Input data =
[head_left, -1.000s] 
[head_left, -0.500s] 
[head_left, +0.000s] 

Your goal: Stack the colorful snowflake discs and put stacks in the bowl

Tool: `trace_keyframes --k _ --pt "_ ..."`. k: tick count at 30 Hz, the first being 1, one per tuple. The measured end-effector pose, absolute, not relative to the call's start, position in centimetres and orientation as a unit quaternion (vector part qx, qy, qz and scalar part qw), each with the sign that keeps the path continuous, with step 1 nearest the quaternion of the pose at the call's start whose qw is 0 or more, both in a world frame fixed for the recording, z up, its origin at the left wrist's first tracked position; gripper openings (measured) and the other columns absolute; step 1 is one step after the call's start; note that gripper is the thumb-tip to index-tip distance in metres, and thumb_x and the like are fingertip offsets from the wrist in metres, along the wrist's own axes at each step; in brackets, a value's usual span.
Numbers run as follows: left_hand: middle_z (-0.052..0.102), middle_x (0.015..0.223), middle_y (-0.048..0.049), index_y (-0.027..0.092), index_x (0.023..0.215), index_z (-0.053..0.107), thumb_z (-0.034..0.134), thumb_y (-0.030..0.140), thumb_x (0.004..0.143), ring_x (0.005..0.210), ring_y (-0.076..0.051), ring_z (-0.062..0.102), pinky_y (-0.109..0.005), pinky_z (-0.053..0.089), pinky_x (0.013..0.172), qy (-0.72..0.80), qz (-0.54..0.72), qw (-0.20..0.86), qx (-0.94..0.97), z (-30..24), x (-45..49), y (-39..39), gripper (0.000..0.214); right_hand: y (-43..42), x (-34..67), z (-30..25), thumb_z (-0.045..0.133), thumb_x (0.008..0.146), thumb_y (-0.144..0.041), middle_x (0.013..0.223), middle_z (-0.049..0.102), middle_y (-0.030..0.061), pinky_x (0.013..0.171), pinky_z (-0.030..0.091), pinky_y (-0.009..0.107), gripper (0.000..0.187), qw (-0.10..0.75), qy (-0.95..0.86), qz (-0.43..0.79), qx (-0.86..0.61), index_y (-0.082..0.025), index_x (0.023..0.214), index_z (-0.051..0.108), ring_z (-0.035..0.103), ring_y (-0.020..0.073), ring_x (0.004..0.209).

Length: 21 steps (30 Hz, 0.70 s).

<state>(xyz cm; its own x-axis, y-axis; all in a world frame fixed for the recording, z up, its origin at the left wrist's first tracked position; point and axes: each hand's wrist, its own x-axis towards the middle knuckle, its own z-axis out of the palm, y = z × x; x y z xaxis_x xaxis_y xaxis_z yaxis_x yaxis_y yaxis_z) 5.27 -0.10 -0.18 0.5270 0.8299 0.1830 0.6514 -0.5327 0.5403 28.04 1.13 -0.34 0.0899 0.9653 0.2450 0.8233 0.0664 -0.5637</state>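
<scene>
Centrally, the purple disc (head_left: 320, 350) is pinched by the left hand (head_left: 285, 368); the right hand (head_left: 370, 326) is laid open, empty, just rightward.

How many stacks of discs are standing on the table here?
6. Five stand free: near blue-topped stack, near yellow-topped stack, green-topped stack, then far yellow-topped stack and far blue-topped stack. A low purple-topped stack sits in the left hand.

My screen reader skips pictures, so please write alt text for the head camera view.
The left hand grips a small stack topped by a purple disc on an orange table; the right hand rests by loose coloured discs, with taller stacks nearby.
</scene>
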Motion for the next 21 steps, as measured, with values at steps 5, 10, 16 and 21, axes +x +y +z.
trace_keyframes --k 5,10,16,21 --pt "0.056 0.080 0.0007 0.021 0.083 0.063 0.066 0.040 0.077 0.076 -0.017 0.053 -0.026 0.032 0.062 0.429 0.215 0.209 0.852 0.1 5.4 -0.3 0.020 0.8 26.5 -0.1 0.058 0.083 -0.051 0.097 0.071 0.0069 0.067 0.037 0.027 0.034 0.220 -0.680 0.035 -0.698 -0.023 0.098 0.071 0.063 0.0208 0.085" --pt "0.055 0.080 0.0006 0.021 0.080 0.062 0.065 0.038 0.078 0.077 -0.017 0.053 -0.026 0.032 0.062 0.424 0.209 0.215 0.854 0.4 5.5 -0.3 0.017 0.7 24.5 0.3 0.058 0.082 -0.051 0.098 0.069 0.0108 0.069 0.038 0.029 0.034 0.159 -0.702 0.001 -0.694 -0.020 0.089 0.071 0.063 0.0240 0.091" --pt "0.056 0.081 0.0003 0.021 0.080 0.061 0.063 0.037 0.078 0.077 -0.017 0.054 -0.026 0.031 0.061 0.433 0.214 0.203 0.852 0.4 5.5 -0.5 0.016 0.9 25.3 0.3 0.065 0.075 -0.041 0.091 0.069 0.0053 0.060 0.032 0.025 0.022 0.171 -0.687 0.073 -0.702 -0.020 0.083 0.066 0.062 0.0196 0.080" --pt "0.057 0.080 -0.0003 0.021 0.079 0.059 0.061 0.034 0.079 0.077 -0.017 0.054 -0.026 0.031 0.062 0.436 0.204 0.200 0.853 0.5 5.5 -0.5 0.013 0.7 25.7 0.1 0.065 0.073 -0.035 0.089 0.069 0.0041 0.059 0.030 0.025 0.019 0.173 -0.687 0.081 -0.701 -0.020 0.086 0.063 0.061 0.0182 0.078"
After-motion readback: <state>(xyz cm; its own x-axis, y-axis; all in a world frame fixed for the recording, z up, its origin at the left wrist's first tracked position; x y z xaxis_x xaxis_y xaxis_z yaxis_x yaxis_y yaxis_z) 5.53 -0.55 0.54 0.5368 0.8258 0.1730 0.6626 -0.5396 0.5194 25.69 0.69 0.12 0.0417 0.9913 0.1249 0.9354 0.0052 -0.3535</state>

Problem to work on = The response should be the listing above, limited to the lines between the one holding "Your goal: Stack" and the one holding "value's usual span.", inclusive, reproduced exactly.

Task result =
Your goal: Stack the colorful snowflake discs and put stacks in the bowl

Tool: `trace_keyframes --k _ --pt "_ ..."`. k: tick count at 30 Hz, the first being 1, one per tuple. The measured end-effector pose, absolute, not relative to the call's start, position in centimetres and orientation as a unit quaternion (vector part qx, qy, qz and scalar part qw), each with the sign that keeps the path continuous, with step 1 nearest the quaternion of the pose at the call's start whose qw is 0 or more, both in a world frame fixed for the recording, z up, its origin at the left wrist's first tracked position; gripper openings (measured) and the other columns absolute; step 1 is one step after the call's start; note that gripper is the thumb-tip to index-tip distance in metres, and thumb_x and the like are fingertip offsets from the wrist in metres, along the wrist's own axes at each step; in brackets, a value's usual span.

Nothing else remains to be done in this exercise.